▶ _Requirement_
Exact reproduction of the listing is required. Pictures are not reproduced.

▶ _Information provided_
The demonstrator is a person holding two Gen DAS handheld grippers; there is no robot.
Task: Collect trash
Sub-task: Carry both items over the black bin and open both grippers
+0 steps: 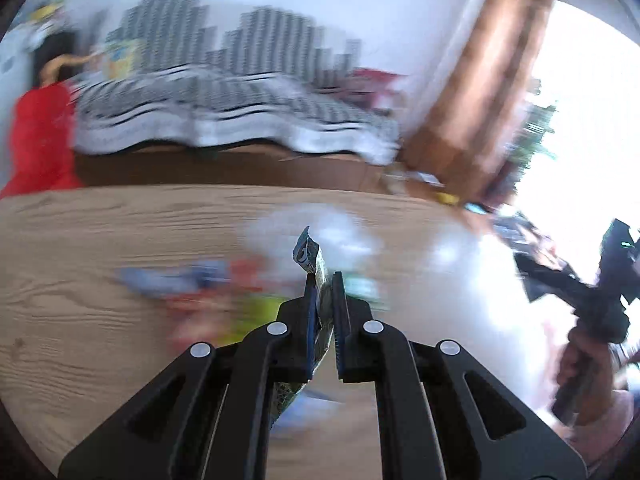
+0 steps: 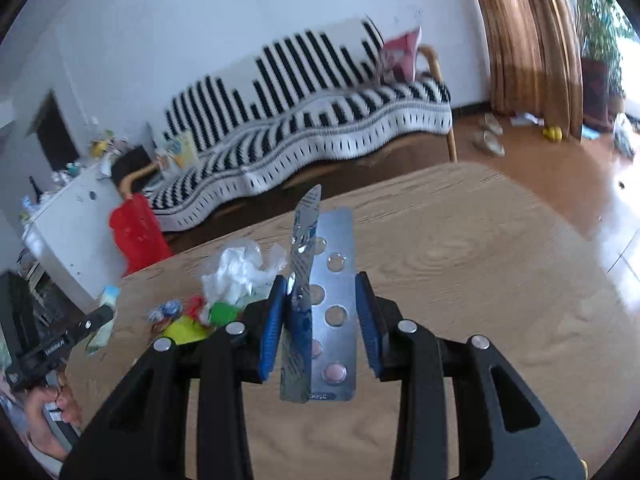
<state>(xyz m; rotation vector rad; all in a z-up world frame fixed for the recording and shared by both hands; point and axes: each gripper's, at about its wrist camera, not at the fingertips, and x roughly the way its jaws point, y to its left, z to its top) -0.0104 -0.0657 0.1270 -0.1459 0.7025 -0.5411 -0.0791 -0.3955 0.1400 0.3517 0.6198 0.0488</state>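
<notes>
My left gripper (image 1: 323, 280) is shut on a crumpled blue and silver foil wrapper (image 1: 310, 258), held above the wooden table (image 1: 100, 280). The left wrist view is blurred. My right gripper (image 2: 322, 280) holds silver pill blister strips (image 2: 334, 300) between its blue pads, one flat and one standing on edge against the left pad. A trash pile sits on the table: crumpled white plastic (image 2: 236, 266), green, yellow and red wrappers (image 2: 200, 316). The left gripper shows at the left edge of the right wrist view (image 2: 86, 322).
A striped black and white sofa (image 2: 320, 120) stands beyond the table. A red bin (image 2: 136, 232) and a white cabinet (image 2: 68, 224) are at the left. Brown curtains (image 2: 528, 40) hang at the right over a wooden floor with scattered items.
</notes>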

▶ _Response area_
The demonstrator is a person holding two Gen DAS handheld grippers; there is no robot.
Task: Collect trash
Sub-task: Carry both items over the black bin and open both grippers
+0 steps: 
+0 steps: 
<state>(xyz m; rotation vector rad; all in a z-up world frame fixed for the recording and shared by both hands; point and axes: each gripper's, at about its wrist camera, not at the fingertips, and x roughly the way its jaws point, y to its left, z to its top) -0.0104 -0.0657 0.1270 -0.1459 0.7025 -0.5411 -0.0791 -0.3955 0.1400 0.3517 0.6198 0.0488</state>
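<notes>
My left gripper (image 1: 323, 280) is shut on a crumpled blue and silver foil wrapper (image 1: 310, 258), held above the wooden table (image 1: 100, 280). The left wrist view is blurred. My right gripper (image 2: 322, 280) holds silver pill blister strips (image 2: 334, 300) between its blue pads, one flat and one standing on edge against the left pad. A trash pile sits on the table: crumpled white plastic (image 2: 236, 266), green, yellow and red wrappers (image 2: 200, 316). The left gripper shows at the left edge of the right wrist view (image 2: 86, 322).
A striped black and white sofa (image 2: 320, 120) stands beyond the table. A red bin (image 2: 136, 232) and a white cabinet (image 2: 68, 224) are at the left. Brown curtains (image 2: 528, 40) hang at the right over a wooden floor with scattered items.
</notes>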

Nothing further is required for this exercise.